◆ EXERCISE INPUT

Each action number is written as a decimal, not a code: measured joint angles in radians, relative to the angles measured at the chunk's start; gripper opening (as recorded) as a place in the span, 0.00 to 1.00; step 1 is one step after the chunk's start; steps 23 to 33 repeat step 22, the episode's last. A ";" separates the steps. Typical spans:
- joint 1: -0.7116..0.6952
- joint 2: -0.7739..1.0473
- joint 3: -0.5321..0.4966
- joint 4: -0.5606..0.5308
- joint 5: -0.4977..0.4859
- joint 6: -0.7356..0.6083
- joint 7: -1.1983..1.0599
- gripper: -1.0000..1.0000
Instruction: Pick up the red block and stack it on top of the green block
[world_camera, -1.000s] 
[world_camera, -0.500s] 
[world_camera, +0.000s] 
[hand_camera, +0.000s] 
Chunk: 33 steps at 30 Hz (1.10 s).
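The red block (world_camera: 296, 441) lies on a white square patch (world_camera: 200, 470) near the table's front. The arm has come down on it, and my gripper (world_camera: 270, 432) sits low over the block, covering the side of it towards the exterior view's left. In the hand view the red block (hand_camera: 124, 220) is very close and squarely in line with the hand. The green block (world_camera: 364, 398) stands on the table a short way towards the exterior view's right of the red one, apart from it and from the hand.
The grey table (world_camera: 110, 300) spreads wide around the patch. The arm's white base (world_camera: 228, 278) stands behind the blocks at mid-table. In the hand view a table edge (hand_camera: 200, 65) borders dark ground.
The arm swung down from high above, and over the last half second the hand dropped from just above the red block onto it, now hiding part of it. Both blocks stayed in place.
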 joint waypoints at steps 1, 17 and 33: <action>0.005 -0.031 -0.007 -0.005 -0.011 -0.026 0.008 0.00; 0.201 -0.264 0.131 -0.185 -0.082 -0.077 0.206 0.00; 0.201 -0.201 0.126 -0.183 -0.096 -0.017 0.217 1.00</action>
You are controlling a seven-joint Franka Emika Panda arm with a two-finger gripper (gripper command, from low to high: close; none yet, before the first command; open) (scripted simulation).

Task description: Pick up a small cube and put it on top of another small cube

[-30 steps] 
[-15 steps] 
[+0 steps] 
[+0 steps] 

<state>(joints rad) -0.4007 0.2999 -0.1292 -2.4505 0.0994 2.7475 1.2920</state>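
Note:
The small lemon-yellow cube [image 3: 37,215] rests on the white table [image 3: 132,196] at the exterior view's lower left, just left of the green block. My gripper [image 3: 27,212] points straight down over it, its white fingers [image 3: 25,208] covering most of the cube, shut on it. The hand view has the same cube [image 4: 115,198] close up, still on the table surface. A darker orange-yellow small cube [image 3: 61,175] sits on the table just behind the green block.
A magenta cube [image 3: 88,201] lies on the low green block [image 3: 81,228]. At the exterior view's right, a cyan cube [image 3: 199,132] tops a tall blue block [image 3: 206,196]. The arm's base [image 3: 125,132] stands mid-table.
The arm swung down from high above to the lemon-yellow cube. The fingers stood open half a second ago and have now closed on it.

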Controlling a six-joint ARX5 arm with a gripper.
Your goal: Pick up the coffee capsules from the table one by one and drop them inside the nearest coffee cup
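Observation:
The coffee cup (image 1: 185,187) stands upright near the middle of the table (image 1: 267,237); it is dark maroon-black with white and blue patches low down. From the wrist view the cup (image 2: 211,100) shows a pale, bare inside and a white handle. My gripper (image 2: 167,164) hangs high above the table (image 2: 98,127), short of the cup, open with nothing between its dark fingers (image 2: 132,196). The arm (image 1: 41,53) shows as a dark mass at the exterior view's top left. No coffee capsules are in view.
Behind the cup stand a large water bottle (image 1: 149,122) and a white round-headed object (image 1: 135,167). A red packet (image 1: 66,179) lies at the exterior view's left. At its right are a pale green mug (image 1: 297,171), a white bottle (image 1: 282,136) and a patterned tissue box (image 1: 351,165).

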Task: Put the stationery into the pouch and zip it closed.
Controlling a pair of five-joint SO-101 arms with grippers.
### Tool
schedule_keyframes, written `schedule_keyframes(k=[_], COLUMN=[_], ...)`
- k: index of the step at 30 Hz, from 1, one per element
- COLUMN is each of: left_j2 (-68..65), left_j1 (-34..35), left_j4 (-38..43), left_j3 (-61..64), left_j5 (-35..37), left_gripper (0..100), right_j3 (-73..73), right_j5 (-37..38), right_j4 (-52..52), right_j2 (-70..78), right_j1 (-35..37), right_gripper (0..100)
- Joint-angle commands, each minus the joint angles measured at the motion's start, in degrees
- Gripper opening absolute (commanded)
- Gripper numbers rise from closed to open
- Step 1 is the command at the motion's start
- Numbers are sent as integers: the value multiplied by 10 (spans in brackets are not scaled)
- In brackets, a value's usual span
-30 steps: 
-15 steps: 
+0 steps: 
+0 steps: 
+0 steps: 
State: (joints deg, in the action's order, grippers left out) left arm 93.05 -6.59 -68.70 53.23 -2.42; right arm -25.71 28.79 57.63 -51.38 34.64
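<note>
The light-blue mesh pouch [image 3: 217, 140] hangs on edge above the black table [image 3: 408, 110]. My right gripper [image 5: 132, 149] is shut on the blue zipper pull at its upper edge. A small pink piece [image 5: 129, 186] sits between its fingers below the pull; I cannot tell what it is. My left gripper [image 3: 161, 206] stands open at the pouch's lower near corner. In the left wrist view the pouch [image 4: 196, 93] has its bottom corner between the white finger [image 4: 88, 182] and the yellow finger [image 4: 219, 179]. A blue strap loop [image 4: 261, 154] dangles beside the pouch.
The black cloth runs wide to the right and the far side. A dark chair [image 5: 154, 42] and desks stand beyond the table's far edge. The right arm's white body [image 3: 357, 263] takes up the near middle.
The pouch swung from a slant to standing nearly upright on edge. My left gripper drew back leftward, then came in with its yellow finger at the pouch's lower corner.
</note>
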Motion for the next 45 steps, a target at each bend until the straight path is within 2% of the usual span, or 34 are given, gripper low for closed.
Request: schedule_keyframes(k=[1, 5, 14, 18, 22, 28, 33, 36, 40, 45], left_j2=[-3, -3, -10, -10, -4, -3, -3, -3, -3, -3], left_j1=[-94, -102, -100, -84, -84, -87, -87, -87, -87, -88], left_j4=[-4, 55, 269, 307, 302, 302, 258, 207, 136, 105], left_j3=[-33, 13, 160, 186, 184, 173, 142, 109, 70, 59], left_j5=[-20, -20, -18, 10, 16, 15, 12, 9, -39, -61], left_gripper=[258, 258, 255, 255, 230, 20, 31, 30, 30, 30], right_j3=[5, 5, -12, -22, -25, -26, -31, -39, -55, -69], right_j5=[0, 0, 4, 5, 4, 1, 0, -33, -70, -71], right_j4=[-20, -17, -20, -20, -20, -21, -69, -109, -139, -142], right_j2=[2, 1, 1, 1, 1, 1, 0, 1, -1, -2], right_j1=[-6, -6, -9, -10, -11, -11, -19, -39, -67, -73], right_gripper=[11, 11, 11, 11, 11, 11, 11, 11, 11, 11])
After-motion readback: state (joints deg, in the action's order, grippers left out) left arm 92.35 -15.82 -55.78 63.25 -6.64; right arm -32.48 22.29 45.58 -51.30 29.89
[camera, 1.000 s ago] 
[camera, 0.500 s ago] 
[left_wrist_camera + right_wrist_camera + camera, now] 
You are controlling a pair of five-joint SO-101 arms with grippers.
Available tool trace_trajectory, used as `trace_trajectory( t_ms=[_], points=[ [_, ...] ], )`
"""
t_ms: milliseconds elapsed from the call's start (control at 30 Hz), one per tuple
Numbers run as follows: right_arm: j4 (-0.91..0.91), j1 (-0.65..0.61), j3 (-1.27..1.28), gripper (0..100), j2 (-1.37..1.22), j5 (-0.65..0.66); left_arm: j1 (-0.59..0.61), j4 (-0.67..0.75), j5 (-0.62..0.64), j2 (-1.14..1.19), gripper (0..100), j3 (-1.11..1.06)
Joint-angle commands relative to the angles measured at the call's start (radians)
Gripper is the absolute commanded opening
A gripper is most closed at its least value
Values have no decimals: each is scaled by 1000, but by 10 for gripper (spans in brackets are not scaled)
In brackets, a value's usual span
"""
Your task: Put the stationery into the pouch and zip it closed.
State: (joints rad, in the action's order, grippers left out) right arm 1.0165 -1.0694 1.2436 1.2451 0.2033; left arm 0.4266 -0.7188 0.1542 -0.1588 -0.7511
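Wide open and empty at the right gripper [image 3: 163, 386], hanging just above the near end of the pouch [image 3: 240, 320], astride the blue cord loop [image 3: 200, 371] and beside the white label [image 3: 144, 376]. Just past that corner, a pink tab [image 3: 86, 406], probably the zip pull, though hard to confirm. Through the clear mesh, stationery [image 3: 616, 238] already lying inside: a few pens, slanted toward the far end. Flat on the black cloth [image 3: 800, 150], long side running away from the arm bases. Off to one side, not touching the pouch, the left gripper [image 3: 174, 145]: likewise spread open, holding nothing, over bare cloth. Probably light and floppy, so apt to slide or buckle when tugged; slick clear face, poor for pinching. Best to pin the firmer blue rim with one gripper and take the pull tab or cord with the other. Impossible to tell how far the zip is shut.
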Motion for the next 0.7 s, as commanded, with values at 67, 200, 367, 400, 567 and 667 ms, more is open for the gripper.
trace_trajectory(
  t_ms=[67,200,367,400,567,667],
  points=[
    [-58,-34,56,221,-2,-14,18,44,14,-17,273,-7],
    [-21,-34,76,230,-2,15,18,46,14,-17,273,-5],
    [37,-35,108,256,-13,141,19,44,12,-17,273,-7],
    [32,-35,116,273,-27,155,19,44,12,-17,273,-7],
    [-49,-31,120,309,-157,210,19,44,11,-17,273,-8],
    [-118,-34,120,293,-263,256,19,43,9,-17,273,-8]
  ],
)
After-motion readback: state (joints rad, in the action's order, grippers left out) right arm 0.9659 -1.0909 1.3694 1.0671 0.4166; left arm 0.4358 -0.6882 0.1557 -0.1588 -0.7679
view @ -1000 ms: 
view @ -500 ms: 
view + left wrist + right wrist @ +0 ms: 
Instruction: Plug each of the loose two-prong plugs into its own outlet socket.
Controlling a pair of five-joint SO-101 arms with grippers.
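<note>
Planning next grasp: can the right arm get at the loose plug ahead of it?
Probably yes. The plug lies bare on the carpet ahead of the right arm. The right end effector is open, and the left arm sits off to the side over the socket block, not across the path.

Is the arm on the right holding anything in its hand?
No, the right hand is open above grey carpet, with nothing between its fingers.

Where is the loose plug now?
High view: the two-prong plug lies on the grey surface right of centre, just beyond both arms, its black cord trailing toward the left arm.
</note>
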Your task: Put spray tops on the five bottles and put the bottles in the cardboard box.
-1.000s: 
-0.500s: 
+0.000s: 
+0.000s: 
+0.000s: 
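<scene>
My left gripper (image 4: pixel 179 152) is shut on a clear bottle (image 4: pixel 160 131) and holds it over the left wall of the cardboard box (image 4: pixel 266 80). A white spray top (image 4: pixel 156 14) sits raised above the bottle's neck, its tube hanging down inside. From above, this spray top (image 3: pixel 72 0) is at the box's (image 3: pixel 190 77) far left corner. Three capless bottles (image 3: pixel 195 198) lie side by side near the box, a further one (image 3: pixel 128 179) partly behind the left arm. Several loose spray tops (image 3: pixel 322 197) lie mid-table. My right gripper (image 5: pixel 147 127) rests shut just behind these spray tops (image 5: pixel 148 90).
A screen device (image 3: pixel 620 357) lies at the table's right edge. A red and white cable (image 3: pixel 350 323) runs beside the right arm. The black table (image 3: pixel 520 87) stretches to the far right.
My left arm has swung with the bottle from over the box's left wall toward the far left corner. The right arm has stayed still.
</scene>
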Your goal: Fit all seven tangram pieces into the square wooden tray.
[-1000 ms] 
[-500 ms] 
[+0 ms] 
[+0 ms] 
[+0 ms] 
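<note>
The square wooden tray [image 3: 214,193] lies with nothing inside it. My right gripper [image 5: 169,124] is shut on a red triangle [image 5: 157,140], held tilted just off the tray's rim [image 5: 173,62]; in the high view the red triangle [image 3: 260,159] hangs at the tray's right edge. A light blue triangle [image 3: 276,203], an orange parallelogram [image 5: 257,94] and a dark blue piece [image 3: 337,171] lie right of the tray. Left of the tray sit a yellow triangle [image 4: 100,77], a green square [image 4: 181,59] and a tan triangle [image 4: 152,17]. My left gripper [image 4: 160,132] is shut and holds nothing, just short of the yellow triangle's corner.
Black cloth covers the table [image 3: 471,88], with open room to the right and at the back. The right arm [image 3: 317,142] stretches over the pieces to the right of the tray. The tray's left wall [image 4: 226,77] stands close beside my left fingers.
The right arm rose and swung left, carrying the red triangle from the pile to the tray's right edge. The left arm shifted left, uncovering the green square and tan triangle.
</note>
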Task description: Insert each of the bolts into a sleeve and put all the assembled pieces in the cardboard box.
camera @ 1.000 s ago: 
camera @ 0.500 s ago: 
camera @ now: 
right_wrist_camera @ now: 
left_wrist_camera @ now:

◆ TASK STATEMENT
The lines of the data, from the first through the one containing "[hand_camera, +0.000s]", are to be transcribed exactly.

◆ WRITTEN SOLUTION
Each action number is written as a decimal, not a code: measured joint angles in radians, relative to the angles measured at the chunk's start; gripper opening (as recorded) as a place in the span, 0.00 to 1.00; step 1 is one step after the chunk's start; steps 23 to 33 repeat step 22, the episode's last. A ";" separates the steps. Typical spans:
- joint 1: -0.7116..0.6952
- joint 2: -0.7739..1.0473
- joint 3: -0.5321..0.4966
- joint 4: -0.5606..0.5308
- joint 5: -0.4977..0.4859
- joint 6: -0.7356..0.6083
- joint 7: -1.1983..1.0599
- gripper: -1.0000..1.0000
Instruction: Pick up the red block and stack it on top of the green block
[world_camera, -1.000s] 
[world_camera, -0.500s] 
[world_camera, +0.000s] 
[hand_camera, +0.000s] 

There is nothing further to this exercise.